Willis, who works out of an office in Rome, NY, said he is constantly meeting and talking with the service providers, following the changing laws, rules and regs and then working with the technical staff to identify and implement the needed software changes.

“We track everything about the needs and services for each individual client and how each of those services is paid,” he said.

“I’m kind of a systems guy, because I’m somebody who ‘gets’ systems and understands that everything we do at OPWDD is connected. We determine how well the system is functioning and we’re involved when we need to explain some necessary changes to the information technology employees,” Willis said.

His co-workers who nominated Willis for the recognition said he was instrumental in the successful outcome of OPWDD’s Social Security Agency Compliance Review in August 2017. They also said he works to develop policies, procedures and trainings that enable OPWDD staff to better serve individuals in state operations and he is “the backbone” of the annual Cost-of-Living Adjustment process within the RSFOs.

“Because of his proactive and detail-oriented approach to this time-consuming and important project, other employees’ jobs are made easier,” they said, and added his willingness to stop and help co-workers is appreciated along with his dedication to always maintaining a professional appearance even on “casual Fridays.”

Willis’ familiarity with the benefits for individuals served by OPWDD was a major factor in his appointment in 2016 to the Regional Long Term Care Council.

Always looking for better ways to do things, including his own job, Willis applied for and was accepted to participate in the Statewide Leadership Development Program in 2016. Participants in that program each undertake a project related to their state job, and Willis chose to update the RSFOs’ antiquated TABS (Tracking and Benefits System) Reports Manual to ensure the reports in each section are conducive to maximum efficiency.

“We’ve done a lot of work to the manual,” Willis said. “It’s still a work in progress.
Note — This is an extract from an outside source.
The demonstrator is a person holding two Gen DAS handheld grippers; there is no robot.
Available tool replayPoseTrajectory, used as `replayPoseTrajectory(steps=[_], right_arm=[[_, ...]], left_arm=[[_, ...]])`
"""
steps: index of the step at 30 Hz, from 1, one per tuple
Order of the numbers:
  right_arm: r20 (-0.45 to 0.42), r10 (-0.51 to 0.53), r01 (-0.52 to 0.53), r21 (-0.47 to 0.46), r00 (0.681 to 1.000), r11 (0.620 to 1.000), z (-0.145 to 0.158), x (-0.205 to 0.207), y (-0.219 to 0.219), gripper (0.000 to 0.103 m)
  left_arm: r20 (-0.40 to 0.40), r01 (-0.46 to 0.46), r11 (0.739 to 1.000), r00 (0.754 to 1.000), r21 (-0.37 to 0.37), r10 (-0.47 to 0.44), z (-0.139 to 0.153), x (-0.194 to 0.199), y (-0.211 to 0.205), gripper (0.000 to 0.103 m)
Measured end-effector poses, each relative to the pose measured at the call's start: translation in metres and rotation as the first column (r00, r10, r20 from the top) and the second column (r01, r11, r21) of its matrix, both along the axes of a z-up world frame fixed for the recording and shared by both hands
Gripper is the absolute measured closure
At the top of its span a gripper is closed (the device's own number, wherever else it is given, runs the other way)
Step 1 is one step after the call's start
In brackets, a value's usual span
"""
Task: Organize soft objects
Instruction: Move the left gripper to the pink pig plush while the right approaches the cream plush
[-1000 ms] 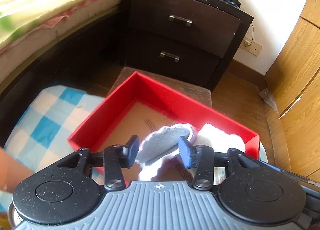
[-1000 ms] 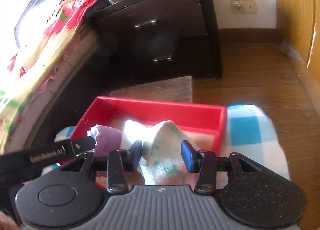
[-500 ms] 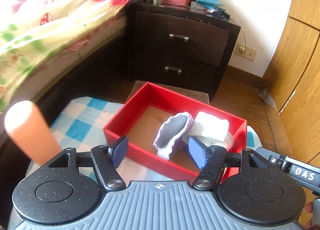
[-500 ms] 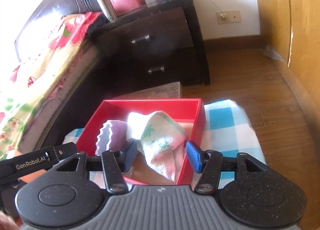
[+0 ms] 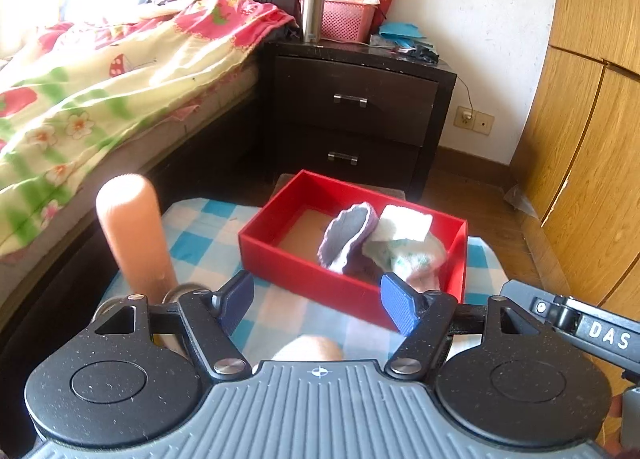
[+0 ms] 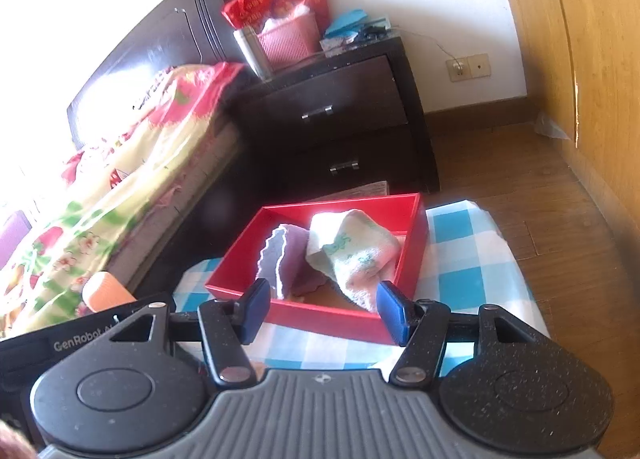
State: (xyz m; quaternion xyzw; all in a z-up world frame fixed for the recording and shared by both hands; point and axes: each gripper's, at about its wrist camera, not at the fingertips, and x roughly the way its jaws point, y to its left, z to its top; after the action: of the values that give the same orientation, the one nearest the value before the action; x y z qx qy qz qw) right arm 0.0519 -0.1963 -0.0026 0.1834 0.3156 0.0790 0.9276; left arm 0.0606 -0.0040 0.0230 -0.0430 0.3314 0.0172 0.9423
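A red box (image 5: 304, 271) (image 6: 416, 243) sits on a blue-and-white checked cloth (image 5: 208, 235) (image 6: 464, 259). Inside it, a folded purple cloth (image 5: 346, 235) (image 6: 286, 255) stands beside a white towel with green print (image 5: 404, 247) (image 6: 356, 255). My left gripper (image 5: 318, 305) hovers in front of the box, jaws opening, nothing between them. My right gripper (image 6: 324, 307) also hangs before the box's near wall, jaws opening and empty.
An orange cylinder (image 5: 132, 235) (image 6: 106, 291) stands upright on the checked cloth at the left. Behind the box is a dark nightstand (image 5: 356, 115) (image 6: 332, 127). A bed with a flowered quilt (image 5: 100, 71) runs along the left, wooden wardrobe doors (image 5: 588, 119) along the right.
Both grippers have let go of the cloths, drawn back from the box and risen, their jaws spreading wider. The purple cloth and white towel stay lying in the box.
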Motion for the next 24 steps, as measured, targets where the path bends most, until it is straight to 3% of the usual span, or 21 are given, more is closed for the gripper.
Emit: replayPoseTrajectory(steps=[9, 14, 24], right_arm=[[0.009, 0.039, -0.039, -0.084, 0.999, 0.996, -0.011, -0.021, 0.015, 0.065], [-0.002, 0.066, -0.066, -0.108, 0.998, 0.992, -0.018, -0.027, 0.018, 0.065], [-0.029, 0.097, -0.100, -0.130, 0.995, 0.986, -0.027, -0.035, 0.024, 0.062]], left_arm=[[-0.032, 0.009, 1.000, 0.999, 0.022, -0.009, -0.015, -0.028, 0.006, 0.032], [-0.053, 0.022, 0.999, 0.998, 0.044, -0.020, -0.024, -0.037, 0.008, 0.027], [-0.082, 0.040, 0.997, 0.996, 0.063, -0.035, -0.034, -0.051, 0.006, 0.026]])
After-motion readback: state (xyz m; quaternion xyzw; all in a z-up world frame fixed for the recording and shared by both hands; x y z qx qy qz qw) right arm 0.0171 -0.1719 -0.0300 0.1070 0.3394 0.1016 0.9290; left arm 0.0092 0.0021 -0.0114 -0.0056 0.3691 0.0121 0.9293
We are constantly working on it.”

Willis said the Leadership Development Program “really is a great program. It was a powerful and very inspiring experience. I learned how to ask the right questions. It helped to open our eyes to be doing it with employees from other state agencies, and I made a great contact with an IT systems person. I still turn to her sometimes for advice or help, and she sends me information.

Although his work is very detailed, Willis said change is the dominant factor and “every year you seem to find more to do.”